ABOUT THIS TASK
Each record that follows is to be transcribed exactly, excluding its images.

[Stored items from a collection]
----

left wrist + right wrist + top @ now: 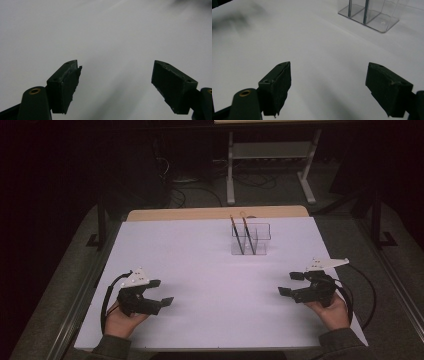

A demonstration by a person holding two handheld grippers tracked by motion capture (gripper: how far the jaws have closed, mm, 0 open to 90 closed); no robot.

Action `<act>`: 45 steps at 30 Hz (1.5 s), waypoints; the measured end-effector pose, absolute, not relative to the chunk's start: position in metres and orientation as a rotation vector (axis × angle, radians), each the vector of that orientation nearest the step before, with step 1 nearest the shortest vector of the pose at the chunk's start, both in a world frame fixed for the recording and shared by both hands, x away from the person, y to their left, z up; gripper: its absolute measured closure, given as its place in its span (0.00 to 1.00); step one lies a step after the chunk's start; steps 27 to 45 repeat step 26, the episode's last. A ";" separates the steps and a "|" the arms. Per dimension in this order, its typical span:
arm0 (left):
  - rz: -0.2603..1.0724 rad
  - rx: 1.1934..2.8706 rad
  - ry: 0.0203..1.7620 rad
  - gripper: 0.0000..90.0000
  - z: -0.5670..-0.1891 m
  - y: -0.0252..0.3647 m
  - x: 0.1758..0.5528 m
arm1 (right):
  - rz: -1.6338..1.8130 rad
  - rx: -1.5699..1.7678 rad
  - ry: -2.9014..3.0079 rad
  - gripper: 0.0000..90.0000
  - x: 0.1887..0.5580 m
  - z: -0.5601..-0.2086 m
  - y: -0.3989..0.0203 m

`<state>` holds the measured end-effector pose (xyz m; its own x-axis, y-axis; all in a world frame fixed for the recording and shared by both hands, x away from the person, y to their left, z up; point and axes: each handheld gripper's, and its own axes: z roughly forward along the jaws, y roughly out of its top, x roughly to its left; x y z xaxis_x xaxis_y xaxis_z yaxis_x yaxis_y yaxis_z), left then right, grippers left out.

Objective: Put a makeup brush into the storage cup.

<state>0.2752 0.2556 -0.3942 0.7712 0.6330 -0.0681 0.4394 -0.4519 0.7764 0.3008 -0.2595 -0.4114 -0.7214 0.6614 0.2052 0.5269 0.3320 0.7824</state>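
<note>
A clear plastic holder with compartments stands at the far middle of the white table. Two thin pencils lean upright in it. My left gripper rests low at the near left, held in a hand, its jaws wide apart with nothing between them. At the near right, my right gripper is open too and holds nothing. In the right gripper view the holder sits at the top right, well beyond the open gripper. The left gripper faces bare white surface.
The table's wooden far edge shows past the white sheet. Behind it, on the dark floor, stands a grey metal frame with cables. Black table supports flank both sides. Cables trail from both grippers.
</note>
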 end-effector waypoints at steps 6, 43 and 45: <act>0.288 2.129 0.800 0.23 -0.396 0.256 0.275 | 1.344 1.110 2.440 0.22 0.298 -0.416 -0.260; 0.277 2.142 0.784 0.22 -0.400 0.255 0.277 | 1.353 1.109 2.440 0.20 0.292 -0.424 -0.263; 0.277 2.142 0.784 0.22 -0.400 0.255 0.277 | 1.353 1.109 2.440 0.20 0.292 -0.424 -0.263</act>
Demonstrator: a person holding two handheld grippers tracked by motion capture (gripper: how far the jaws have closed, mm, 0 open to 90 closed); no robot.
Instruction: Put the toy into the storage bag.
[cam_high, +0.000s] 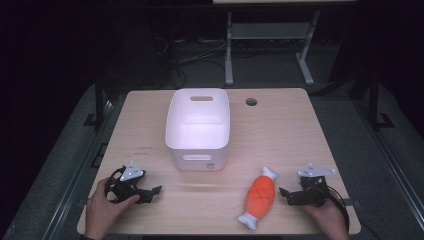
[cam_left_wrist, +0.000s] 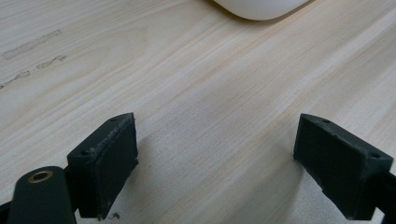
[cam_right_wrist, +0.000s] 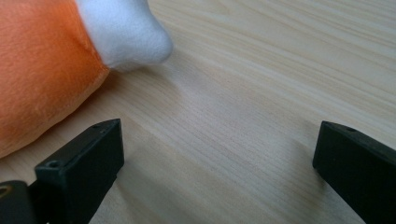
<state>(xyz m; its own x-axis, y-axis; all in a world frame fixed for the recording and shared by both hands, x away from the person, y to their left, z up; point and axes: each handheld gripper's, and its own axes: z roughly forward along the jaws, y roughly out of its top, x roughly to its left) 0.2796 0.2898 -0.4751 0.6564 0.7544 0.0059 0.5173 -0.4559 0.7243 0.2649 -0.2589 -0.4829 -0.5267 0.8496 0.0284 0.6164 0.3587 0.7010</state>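
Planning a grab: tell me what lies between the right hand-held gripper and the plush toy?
Bare tabletop separates the right hand-held gripper from the plush toy, seen in the right gripper view.

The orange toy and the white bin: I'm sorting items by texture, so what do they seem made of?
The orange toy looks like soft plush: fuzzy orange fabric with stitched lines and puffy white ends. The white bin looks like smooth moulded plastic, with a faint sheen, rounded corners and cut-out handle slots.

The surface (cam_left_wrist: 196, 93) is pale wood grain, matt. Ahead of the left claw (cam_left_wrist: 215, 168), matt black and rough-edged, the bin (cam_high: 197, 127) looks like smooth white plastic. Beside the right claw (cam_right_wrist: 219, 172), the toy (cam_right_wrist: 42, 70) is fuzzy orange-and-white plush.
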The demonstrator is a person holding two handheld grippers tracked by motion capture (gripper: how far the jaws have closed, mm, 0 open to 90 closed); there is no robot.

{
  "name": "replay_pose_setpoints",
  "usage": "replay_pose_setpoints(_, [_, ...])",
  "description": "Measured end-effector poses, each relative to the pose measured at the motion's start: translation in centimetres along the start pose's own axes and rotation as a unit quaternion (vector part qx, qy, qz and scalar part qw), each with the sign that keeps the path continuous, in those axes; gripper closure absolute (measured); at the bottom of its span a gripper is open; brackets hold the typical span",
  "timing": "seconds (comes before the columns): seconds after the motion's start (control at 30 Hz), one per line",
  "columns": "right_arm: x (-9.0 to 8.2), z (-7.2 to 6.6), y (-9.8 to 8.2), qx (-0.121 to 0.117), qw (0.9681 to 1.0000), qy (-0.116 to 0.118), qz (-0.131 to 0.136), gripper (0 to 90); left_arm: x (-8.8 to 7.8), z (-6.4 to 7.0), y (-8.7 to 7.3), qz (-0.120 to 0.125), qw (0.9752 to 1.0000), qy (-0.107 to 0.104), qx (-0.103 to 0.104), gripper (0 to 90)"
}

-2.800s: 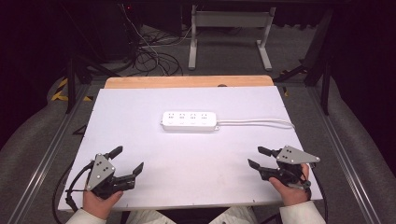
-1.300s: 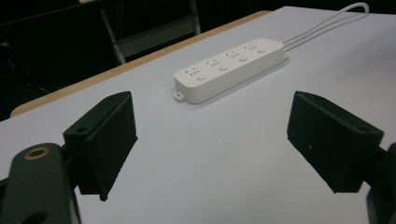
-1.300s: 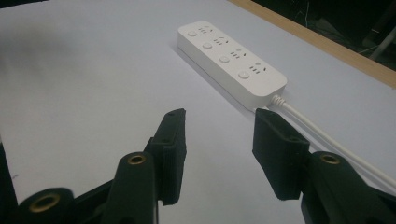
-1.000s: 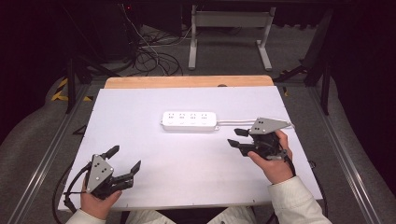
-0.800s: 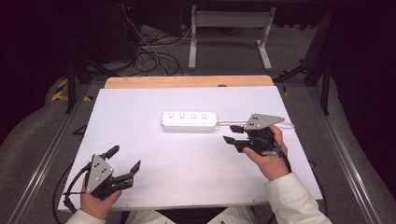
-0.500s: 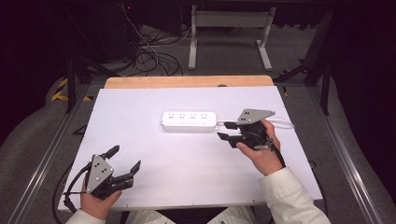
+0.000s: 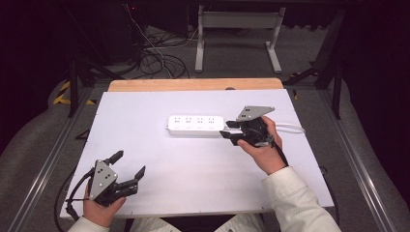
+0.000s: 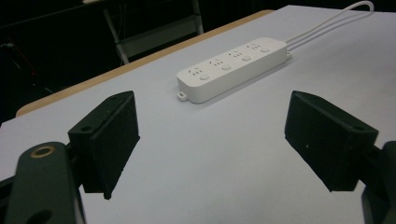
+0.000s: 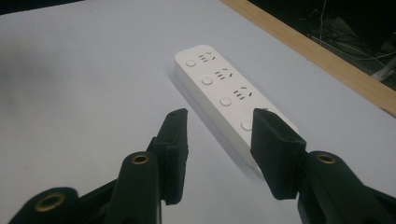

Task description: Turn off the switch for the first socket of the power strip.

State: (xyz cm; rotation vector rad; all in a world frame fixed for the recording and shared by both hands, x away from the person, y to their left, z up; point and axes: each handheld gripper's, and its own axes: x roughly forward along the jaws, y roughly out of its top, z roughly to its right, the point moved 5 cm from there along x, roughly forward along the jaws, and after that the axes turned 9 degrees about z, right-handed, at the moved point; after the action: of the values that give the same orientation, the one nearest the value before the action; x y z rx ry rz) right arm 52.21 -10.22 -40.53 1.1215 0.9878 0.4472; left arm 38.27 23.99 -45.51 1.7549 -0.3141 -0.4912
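- Left gripper sat at the near left corner of the white table, held in the person's left hand. Its jaws were spread wide with nothing between them. In the left gripper view they pointed over bare table toward the strip, well apart from it.
- Strip, a white power strip, lay flat near the middle of the table, a little toward the far side. It had a row of sockets and round buttons on top.
- Right gripper was at the strip's right end, held in the right hand. Its jaws were partly apart and gripped nothing. In the right gripper view one jaw was in front of the strip's near end and the other was just beside it.
- Cord, white, ran from the strip's right end toward the table's right edge, partly behind the right hand.
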Motion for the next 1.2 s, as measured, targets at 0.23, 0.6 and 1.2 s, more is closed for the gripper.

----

REPLY
left wrist + right wrist + top @ now: 

A demonstration by a person holding two handheld grippers tracked by motion capture (gripper: how far the jaws have closed, mm, 0 open to 90 closed); no robot.

Action `<act>`: 45 steps at 30 Hz (1.5 s), waypoints; the measured end-effector pose, absolute, not relative to the chunk's start: position in metres and orientation as a rotation vector (axis × angle, radians), each the vector of that orientation nearest the step before, with step 1 nearest the shortest vector of the pose at the chunk's start, both in a world frame fixed for the recording and shared by both hands, x away from the person, y to their left, z up; gripper: its absolute measured closure, given as its place in its span (0.00 to 1.00); step one lies a step after the chunk's start; steps 27 to 45 repeat step 26, the episode's last. A ";" separates the steps and a "|" the arms. Per dimension in this order, its typical span:
arm0 (left):
  - rz: -0.2603..1.0724 rad
  - rx: 1.1934..2.8706 rad
  - ry: 0.0203..1.7620 rad
  - gripper: 0.0000..90.0000
  - z: -0.5670..-0.1891 m
  - y: -0.0252..0.3647 m
  - x: 0.1758..0.5528 m
arm1 (right):
  - rz: -1.6338..1.8130 rad
  - rx: -1.5699..1.7678 rad
  - ry: -2.9014..3.0079 rad
  - gripper: 0.0000..90.0000
  - x: 0.1887..0.5580 m
  - z: -0.5601..-0.2086 m
  - y: -0.3989..0.0203 m

`<state>` holds the measured end-effector pose (xyz m; its own x-axis, y-axis; all in a world frame fixed for the recording and shared by both hands, x away from the person, y to their left, z up; point and axes: each handheld gripper's, and its own axes: z roughly forward along the jaws, y roughly out of its top, x roughly to its left; x y z xaxis_x xaxis_y xaxis_z yaxis_x yaxis_y yaxis_z), left then right, grippers left out.

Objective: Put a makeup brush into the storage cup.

<state>0.2752 0.2556 -0.3942 0.7712 0.6330 -0.0681 0.4394 -0.4519 0.7764 0.3008 -0.2595 -0.4114 -0.7214 0.6614 0.2052 0.5269 0.3320 0.7824</state>
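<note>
A clear plastic holder with compartments stands at the far middle of the white table. Two thin pencils lean upright in it. My left gripper rests low at the near left, held in a hand, its jaws wide apart with nothing between them. At the near right, my right gripper is open too and holds nothing. In the right gripper view the holder sits at the top right, well beyond the open gripper. The left gripper faces bare white surface.
The table's wooden far edge shows past the white sheet. Behind it, on the dark floor, stands a grey metal frame with cables. Black table supports flank both sides. Cables trail from both grippers.
</note>
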 end-effector waypoints at steps 6, 43 and 45: <act>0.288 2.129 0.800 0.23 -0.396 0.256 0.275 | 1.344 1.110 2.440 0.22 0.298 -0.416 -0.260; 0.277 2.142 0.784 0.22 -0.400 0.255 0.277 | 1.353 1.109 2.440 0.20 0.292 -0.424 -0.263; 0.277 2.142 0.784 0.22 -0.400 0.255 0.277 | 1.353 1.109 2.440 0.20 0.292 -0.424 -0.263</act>
Demonstrator: a person holding two handheld grippers tracked by motion capture (gripper: how far the jaws have closed, mm, 0 open to 90 closed); no robot.
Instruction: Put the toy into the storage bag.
[cam_high, +0.000s] 
[cam_left_wrist, +0.000s] 
[cam_right_wrist, +0.000s] 
<state>(xyz m; its own x-axis, y-axis; all in a world frame fixed for the recording and shared by both hands, x away from the person, y to their left, z up; point and axes: each handheld gripper's, and its own axes: z roughly forward along the jaws, y roughly out of its top, x roughly to its left) 0.2796 0.2898 -0.4751 0.6564 0.7544 0.0059 0.5173 -0.4559 0.7243 0.2649 -0.2589 -0.4829 -0.5267 0.8496 0.0284 0.6164 0.3587 0.7010</state>
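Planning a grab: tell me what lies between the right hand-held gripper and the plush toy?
Bare tabletop separates the right hand-held gripper from the plush toy, seen in the right gripper view.

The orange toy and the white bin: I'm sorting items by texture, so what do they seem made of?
The orange toy looks like soft plush: fuzzy orange fabric with stitched lines and puffy white ends. The white bin looks like smooth moulded plastic, with a faint sheen, rounded corners and cut-out handle slots.

The surface (cam_left_wrist: 196, 93) is pale wood grain, matt. Ahead of the left claw (cam_left_wrist: 215, 168), matt black and rough-edged, the bin (cam_high: 197, 127) looks like smooth white plastic. Beside the right claw (cam_right_wrist: 219, 172), the toy (cam_right_wrist: 42, 70) is fuzzy orange-and-white plush.
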The demonstrator is a person holding two handheld grippers tracked by motion capture (gripper: how far the jaws have closed, mm, 0 open to 90 closed); there is no robot.

{
  "name": "replay_pose_setpoints",
  "usage": "replay_pose_setpoints(_, [_, ...])",
  "description": "Measured end-effector poses, each relative to the pose measured at the motion's start: translation in centimetres along the start pose's own axes and rotation as a unit quaternion (vector part qx, qy, qz and scalar part qw), each with the sign that keeps the path continuous, in those axes; gripper closure absolute (measured); at the bottom of its span a gripper is open; brackets hold the typical span",
  "timing": "seconds (comes before the columns): seconds after the motion's start (control at 30 Hz), one per line",
  "columns": "right_arm: x (-9.0 to 8.2), z (-7.2 to 6.6), y (-9.8 to 8.2), qx (-0.121 to 0.117), qw (0.9681 to 1.0000), qy (-0.116 to 0.118), qz (-0.131 to 0.136), gripper (0 to 90); left_arm: x (-8.8 to 7.8), z (-6.4 to 7.0), y (-8.7 to 7.3), qz (-0.120 to 0.125), qw (0.9752 to 1.0000), qy (-0.107 to 0.104), qx (-0.103 to 0.104), gripper (0 to 90)"
}

-2.800s: 
-1.300s: 
-1.300s: 
-1.000s: 
-0.800s: 
-0.500s: 
+0.000s: 
+0.000s: 
+0.000s: 

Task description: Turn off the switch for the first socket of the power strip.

State: (xyz cm; rotation vector rad; all in a world frame fixed for the recording and shared by both hands, x away from the person, y to their left, z up; point and axes: each handheld gripper's, and its own axes: x roughly forward along the jaws, y roughly out of its top, z roughly to its right, the point moved 5 cm from there along x, roughly forward along the jaws, and after that the axes turned 9 degrees about z, right-handed, at the moved point; after the action: of the values that give the same orientation, the one nearest the value before the action; x y z rx ry rz) right arm 52.21 -10.22 -40.53 1.1215 0.9878 0.4472; left arm 38.27 23.99 -45.51 1.7549 -0.3141 -0.4912
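- Left gripper sat at the near left corner of the white table, held in the person's left hand. Its jaws were spread wide with nothing between them. In the left gripper view they pointed over bare table toward the strip, well apart from it.
- Strip, a white power strip, lay flat near the middle of the table, a little toward the far side. It had a row of sockets and round buttons on top.
- Right gripper was at the strip's right end, held in the right hand. Its jaws were partly apart and gripped nothing. In the right gripper view one jaw was in front of the strip's near end and the other was just beside it.
- Cord, white, ran from the strip's right end toward the table's right edge, partly behind the right hand.
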Motion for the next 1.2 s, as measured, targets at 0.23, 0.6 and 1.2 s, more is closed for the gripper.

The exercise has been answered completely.